■ WHAT IS BEING ASKED ■
Drop every picture, then print the rest of the listing exactly as given.

■ DATA ■
BEGIN
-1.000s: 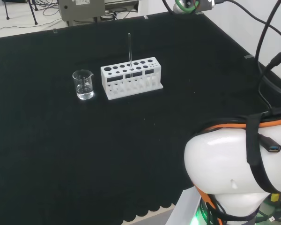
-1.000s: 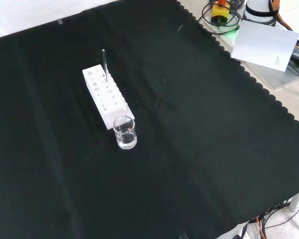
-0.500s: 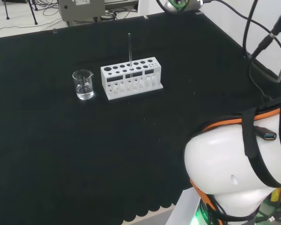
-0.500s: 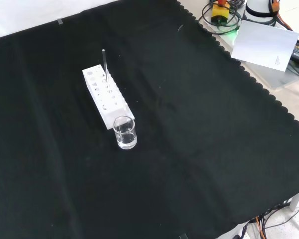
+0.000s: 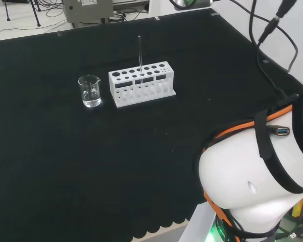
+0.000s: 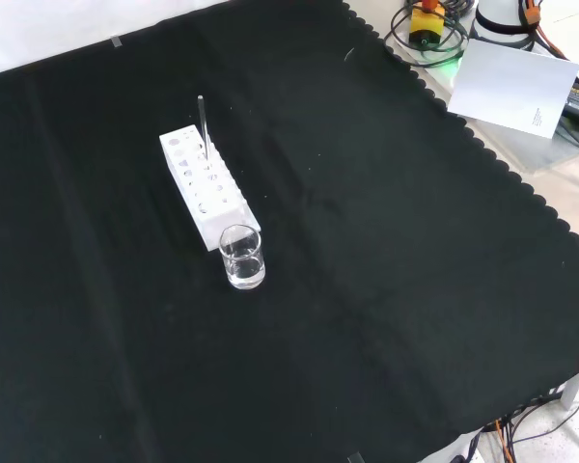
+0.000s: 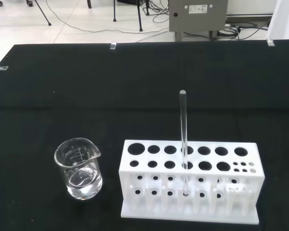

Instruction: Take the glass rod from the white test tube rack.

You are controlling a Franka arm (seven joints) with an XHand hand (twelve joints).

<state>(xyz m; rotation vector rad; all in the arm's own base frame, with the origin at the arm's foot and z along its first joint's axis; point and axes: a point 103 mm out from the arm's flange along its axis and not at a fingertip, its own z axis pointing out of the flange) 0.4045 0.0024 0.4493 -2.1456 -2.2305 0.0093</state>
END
■ RESULT OF THIS TASK ■
-1.000s: 
-1.000s: 
-0.500s: 
-0.500s: 
+0.000s: 
+0.000s: 
+0.000s: 

Instruction: Take the glass rod from the white test tube rack.

You are controlling a Franka arm (seven joints) with an XHand hand (twelve joints).

<state>(xyz m; rotation vector rad; all in the arm's own base frame, with the origin at the arm's foot and z along its first joint's axis; point and axes: a point 103 mm out from the arm's flange along its axis and not at a fingertip, its own z axis pointing out of the flange) 0.4045 0.0024 0.4493 -2.1456 -2.2305 0.0093</state>

No more output is required.